Escrito por el 24 de noviembre de 2021

  • Acusan de robos de fruta que luego destrozan y tiran de sus fincas.

En los últimos meses la indignación de los vecinos de “Lomo Los Azules”, un barrio agrícola perteneciente al término municipal de San Bartolomé de Tirajana, no ha dejado de crecer debido al comportamiento de los menores migrantes no acompañados que fueron instalados hace ya un año en una de las fincas colindantes.

Desde que la instalación del campamento las molestias no han cesado, riñas entre los menores, entre los menores y los propios monitores encargados de su cuidado, ruidos provocados por golpes a los iglús donde duermen y a las propias cuadras donde antes se custodiaban caballos, gritos a altas horas de la noche, lanzamiento de piedras a las fincas vecinas. Estos ejemplos representan únicamente un ápice de la situación a la que tienen que enfrentarse diariamente los residentes de Lomo los Azules.

Estos menores están muy lejos de estar acogidos y supervisados correctamente, salen y entran del “centro” a cualquier hora saltando los muros que lo cierran, misma técnica que utilizan en ocasiones para entrar en las fincas vecinas. Suelen salir caminando solos o en grupo hacia la población más cercana donde adquieren alcohol y otras sustancias, tiran basura en los caminos, prendas de vestir, ropa interior sucia y las propias botellas de alcohol una vez que las han consumido. Se trata de una situación totalmente libertina, de descontrol, de carencia total de gestión, pero sobre todo de una manifiesta falta de aplicación de las medidas adecuadas para lograr la integración de estos menores a la sociedad canaria. La situación ha llegado a tal punto que los vecinos ya no se sienten tranquilos ni seguros, ya no salen a andar por el barrio como lo hacían antes y muchos han reforzado la seguridad en sus viviendas, no por motivos racistas o xenófobos, sino por la reciente practica de estos migrantes de instalar asientos improvisados a las entradas de las fincas vecinas lo que ha provocado una sensación de vigilancia y acoso que nunca antes había sufrido este tranquilo barrio. Los robos de fruta también son el pan de cada día y ojalá lo hicieran por hambre si no se atreven a pedirla, pero lo cierto es que las sandías acaban destrozadas en medio de las carreteras y en las inmediaciones del campamento donde se alojan.

El Presidente de la Asociación de Vecinos Antonio Ojeda Pérez, asegura que los vecinos exigen un cambio en esta situación, una actuación eficaz de la administración que no puede dejar de sentirse responsable por el mero hecho de haber contrato los servicios de una empresa externa para gestionar la acogida de estos menores. Esta acogida provisional, ha dejado de serlo y el campamento de MENAS “Farabella” deber encontrar su cierre tal y como sucedió en otra de las fincas de este barrio destinadas a tal fin, fin, todo se ha dicho, que se produjo por los destrozos provocados por los menores migrantes allí acogidos.

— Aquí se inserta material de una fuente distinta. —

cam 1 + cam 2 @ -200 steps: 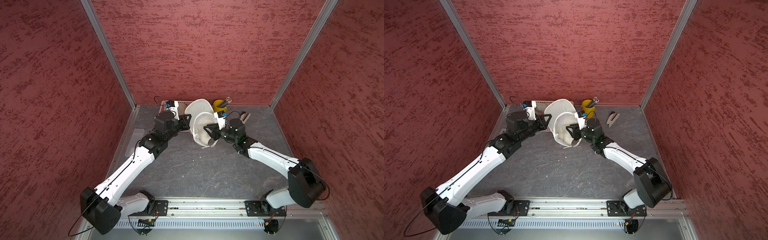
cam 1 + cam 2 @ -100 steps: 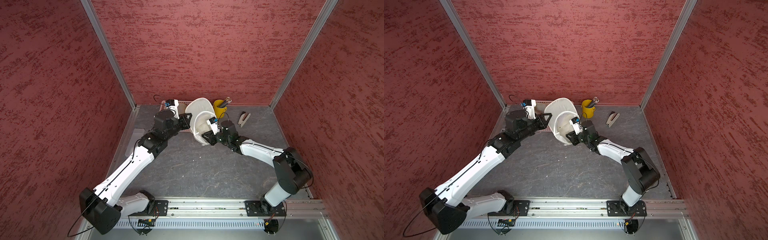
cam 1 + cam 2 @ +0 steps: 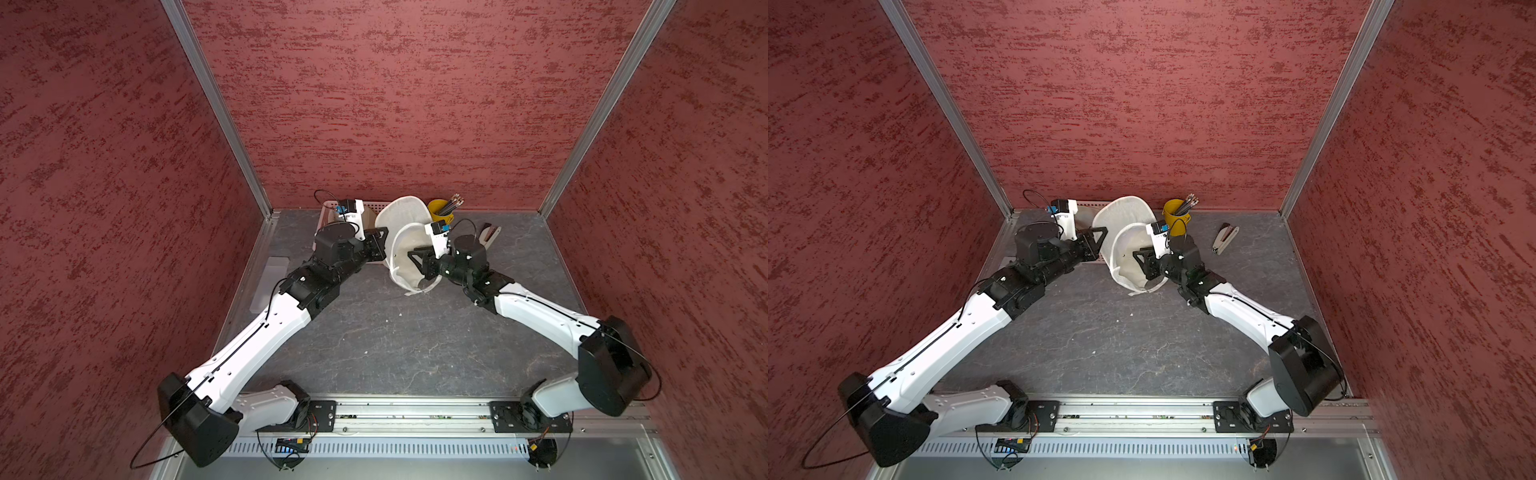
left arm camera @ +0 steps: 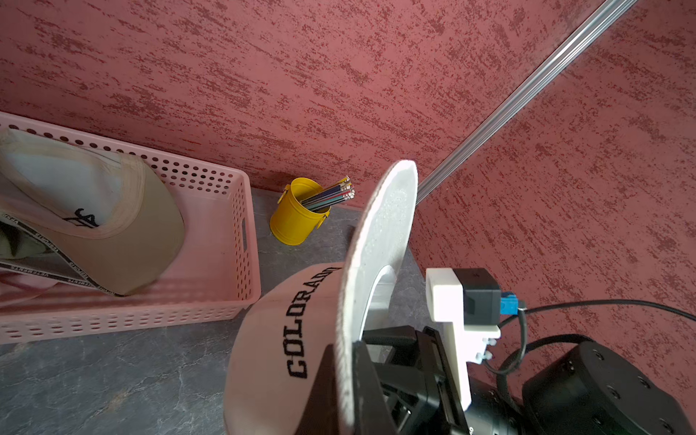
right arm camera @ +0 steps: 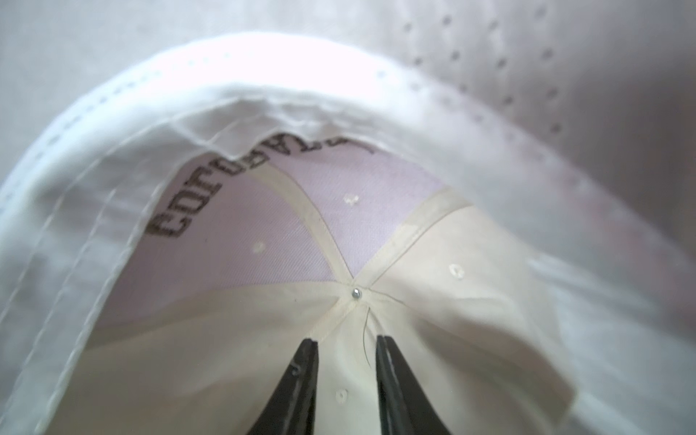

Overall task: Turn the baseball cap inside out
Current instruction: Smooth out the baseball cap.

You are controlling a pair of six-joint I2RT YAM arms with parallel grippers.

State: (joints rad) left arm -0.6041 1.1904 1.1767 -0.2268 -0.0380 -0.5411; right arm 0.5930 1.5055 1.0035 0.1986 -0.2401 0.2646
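Grey table [image 3: 374, 332], cap [image 3: 405, 253], wrist-only COLORADO lettering [image 4: 307, 324]

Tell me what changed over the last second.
The right tool pushed deeper into the baseball cap, its arm folding in, then drew back to about where it began; its jaws stand apart inside it. The left tool kept its grip on the brim, and the cap hardly shifted.

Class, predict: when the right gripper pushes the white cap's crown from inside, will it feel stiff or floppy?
Crown probably floppy: its cloth panels already show soft folds. Brim likely stiff: it holds its curve standing on edge.
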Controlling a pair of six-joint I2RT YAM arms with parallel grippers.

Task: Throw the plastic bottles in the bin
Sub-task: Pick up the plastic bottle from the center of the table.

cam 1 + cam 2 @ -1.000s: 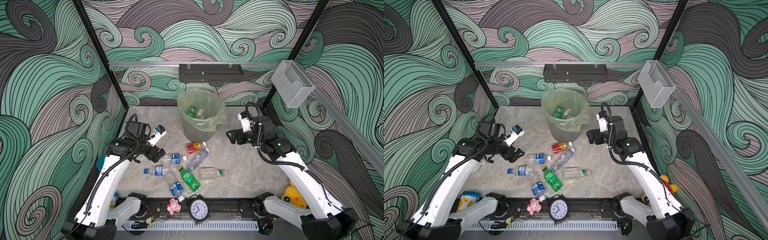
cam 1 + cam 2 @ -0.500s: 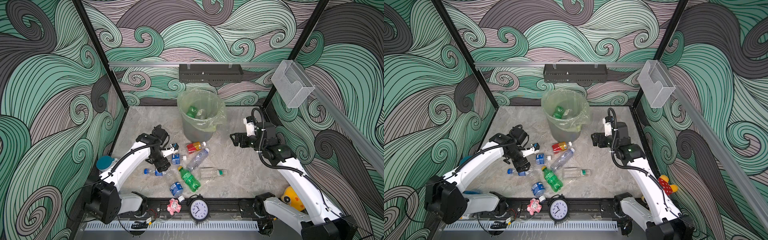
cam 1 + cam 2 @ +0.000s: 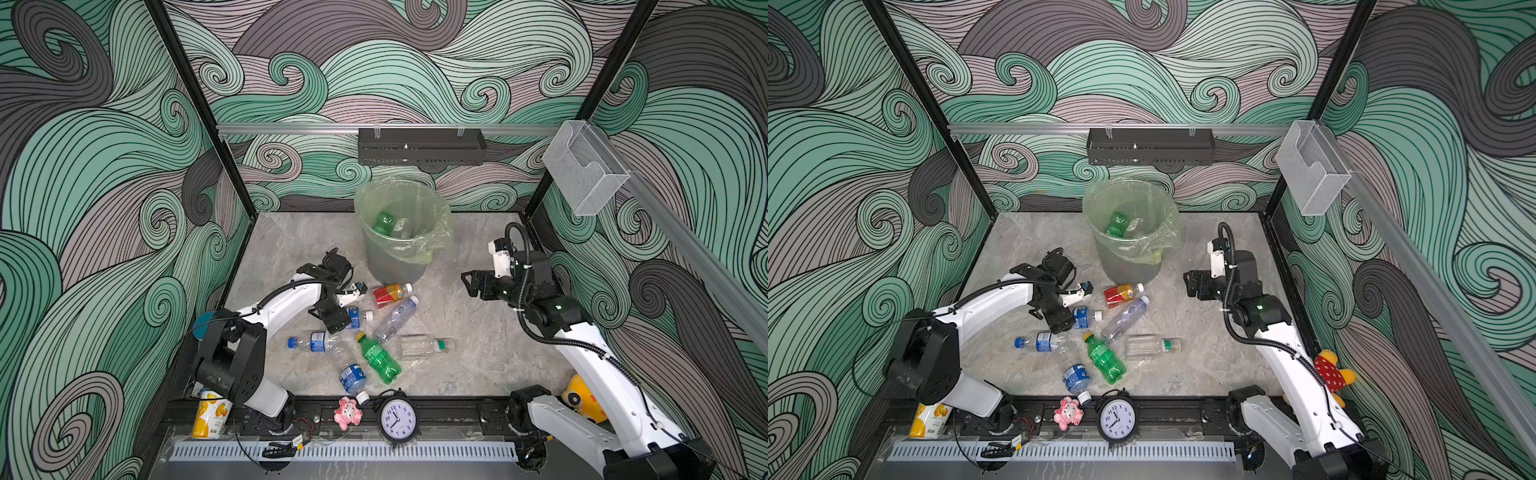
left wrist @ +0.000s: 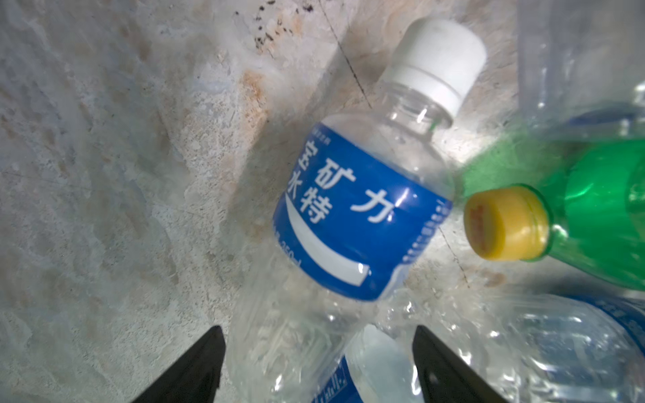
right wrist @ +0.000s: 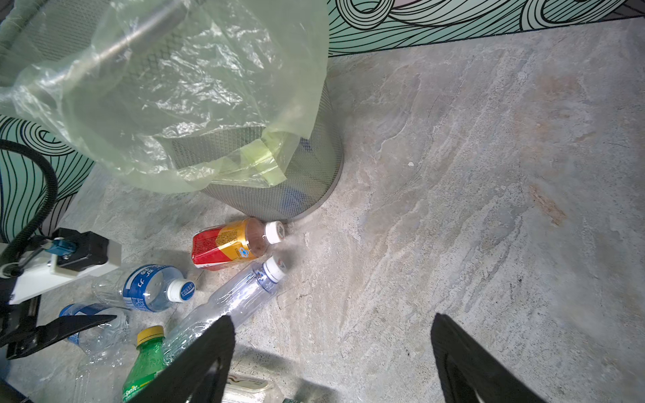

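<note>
Several plastic bottles lie on the stone floor in front of the bin [image 3: 399,257] [image 5: 279,174]; a green one [image 3: 384,220] is inside it. My left gripper [image 3: 338,322] [image 4: 316,363] is open, straddling the base of a clear blue-labelled, white-capped bottle [image 3: 357,318] [image 4: 359,223]; a second crumpled bottle also reaches between the fingers. A green yellow-capped bottle [image 3: 378,357] [image 4: 600,209] lies beside it. The red-orange labelled bottle [image 3: 388,293] [image 5: 227,244] rests by the bin's foot. My right gripper [image 3: 471,284] [image 5: 331,349] hangs open over bare floor right of the bin, holding nothing.
A clock [image 3: 398,419], a pink pig toy [image 3: 348,412] and a yellow-white can [image 3: 210,417] stand along the front rail. A yellow plush toy [image 3: 582,399] sits front right. A clear box [image 3: 584,166] and a black shelf [image 3: 419,145] hang on the walls.
My left arm swung in from the left wall and came down over the blue-labelled bottle, its jaws narrowing somewhat. My right gripper drifted slightly forward and away from the bin.
</note>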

Estos chicos deben ser trasladados a centros que reúnan condiciones adecuadas de habitabilidad, donde haya personas con formación específica que les enseñen normas de convivencia y hábitos de vida saludable, donde puedan hacer deporte o llevar a cabo actividades culturales. No deben continuar en las condiciones de descontrol en las que viven actualmente, ni deben seguir siendo supervisados por una empresa que no cumple, ni puede cumplir, las exigencias que supone la acogida de menores de edad no arraigados, máxime si dicha acogida se financia con dinero público.

A juicio de los vecinos, La Consejería de derechos sociales, responsable principal de la situación en la que están estos menores, se ha limitado a buscar una respuesta rápida y de emergencia, desentendiéndose del después, y del ahora de estos chicos, y del después y del ahora de los vecinos de este barrio que humildemente no piden, sino exigen una respuesta eficaz y permanente. No se trata de ver para no mirar, sino de mirar para ver como se puede empezar a hacer bien lo que desde un principio se hizo mal.